Hi,
I have a database table looking like this:
CREATE TABLE `rolling` (
`source1` TEXT NOT NULL,
`source2` TEXT NOT NULL,
`ts` INTEGER NOT NULL,
`value` TEXT
);
CREATE INDEX `sources` ON `rolling` (
`source1`,
`source2`,
`ts`
);
INSERT INTO rolling
WITH RECURSIVE
src1( source1 ) AS ( VALUES("aaa") UNION ALL VALUES("bbb") ),
src2( source2 ) AS ( VALUES("X1") UNION ALL VALUES("X2") UNION ALL
VALUES("X3") UNION ALL VALUES("X4") ),
cnt( ts, value) AS (
VALUES( 0, "ZZZZ")
UNION ALL
SELECT ts+1, value FROM cnt LIMIT 1000000)

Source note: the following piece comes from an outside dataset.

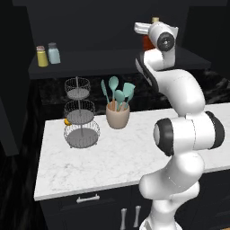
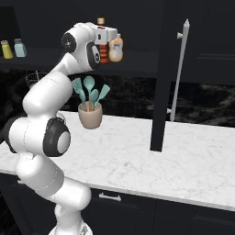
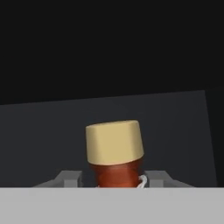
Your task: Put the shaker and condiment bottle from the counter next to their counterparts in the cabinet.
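Two silver handles (image 1: 129, 218) on the dark drawer fronts sit closest to me in the left base view, under the front edge of the white marble table (image 1: 90, 168). On that table I see a three-tier wire stand (image 1: 81, 114) with something small and orange at its left side, and just to its right a tan crock (image 1: 117, 115) full of teal utensils. My arm rises past these to the black cabinet (image 2: 137, 27) above, and I read the gripper (image 3: 114, 178) as closed narrowly on the dark red condiment bottle (image 3: 114, 173): in the hand view its grey fingers (image 3: 70, 178) stand close on either side of the bottle's neck, below the yellowish cap (image 3: 114, 142). In the right base view the condiment bottle (image 2: 103, 53) stands upright at the shelf board (image 2: 137, 68), largely hidden by my hand, with the slim orange bottle (image 2: 116, 48) just beside it on its right; I cannot tell whether the two touch. Farther left along the same shelf, well apart from the bottles, the pale teal shaker (image 1: 54, 53) stands just right of the yellow shaker (image 1: 42, 56), both upright. Beyond them I see only the dark cabinet back.
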Tool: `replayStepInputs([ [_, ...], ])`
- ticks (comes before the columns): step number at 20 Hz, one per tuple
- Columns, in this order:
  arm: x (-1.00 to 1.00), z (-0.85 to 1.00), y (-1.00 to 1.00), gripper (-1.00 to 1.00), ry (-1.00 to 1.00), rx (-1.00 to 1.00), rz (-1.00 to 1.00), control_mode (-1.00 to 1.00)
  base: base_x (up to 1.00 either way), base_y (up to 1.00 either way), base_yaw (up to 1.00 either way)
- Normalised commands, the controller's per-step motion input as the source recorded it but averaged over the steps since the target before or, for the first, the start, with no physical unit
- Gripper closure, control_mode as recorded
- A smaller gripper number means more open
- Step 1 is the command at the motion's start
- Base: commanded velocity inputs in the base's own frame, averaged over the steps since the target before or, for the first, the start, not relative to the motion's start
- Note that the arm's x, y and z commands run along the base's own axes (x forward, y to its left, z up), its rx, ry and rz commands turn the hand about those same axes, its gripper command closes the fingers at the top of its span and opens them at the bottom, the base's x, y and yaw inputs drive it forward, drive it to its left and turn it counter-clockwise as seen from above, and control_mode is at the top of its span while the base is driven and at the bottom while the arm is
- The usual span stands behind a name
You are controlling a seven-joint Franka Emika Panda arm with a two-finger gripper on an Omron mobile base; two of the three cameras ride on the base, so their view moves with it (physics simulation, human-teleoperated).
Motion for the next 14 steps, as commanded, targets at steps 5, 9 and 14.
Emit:
replayStepInputs([
  [5,0.0,0.0,0.0,-1.0,0.0,0.0,0.0,-1.0,0.0,0.0,0.0],
  [9,-0.14,0.0,0.0,-1.0,-0.02,0.0,0.0,-1.0,0.0,0.0,0.0],
  [14,-0.62,0.03,0.0,-1.0,-0.14,0.0,0.0,-1.0,0.0,0.0,0.0],
])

select src1.source1, src2.source2, cnt.* from src1, src2, cnt;
So the table looks like the following
aaa|X1|0|ZZZZ
aaa|X1|1|ZZZZ
....
aaa|X1|999998|ZZZZ
aaa|X1|999999|ZZZZ
aaa|X2|0|ZZZZ
aaa|X2|1|ZZZZ
...
aaa|X2|999998|ZZZZ
aaa|X2|999999|ZZZZ
...
aaa|X4|999999|ZZZZ
bbb|X1|0|ZZZZ
bbb|X1|1|ZZZZ
bbb|X1|2|ZZZZ
...
bbb|X4|999999|ZZZZ
So we have 2*4*1M = 8M rows, all indexed. The first two text columns
(source1, source2) have a very limited set of possible values, while the
third numeric column is a timestamp.
So it's essentially a partitioned logbook, with a very small number of
partitions.
Given this particular structure, I would expect indexing to be extremely
helpful, thanks to covering indexes, min/max and skip-scan optimizations.
Below as some example queries that I would expect to be taking advantage of
indexing.
They're however sometimes not, so I'd like some help understanding if I'm
getting something wrong.
1) SELECT DISTINCT source1, source2 FROM rolling;
Provided the table has been analyzed, this will run real fast.
Here I'm essentially try to get a recap of all distinct values for the
first two columns of an index.
So ideally I would just scan the covering index, skipping to the next
values for the first two columns.
I don't really understand why analyze is a precondition for this
optimization to kick in, however I'm pretty happy about this.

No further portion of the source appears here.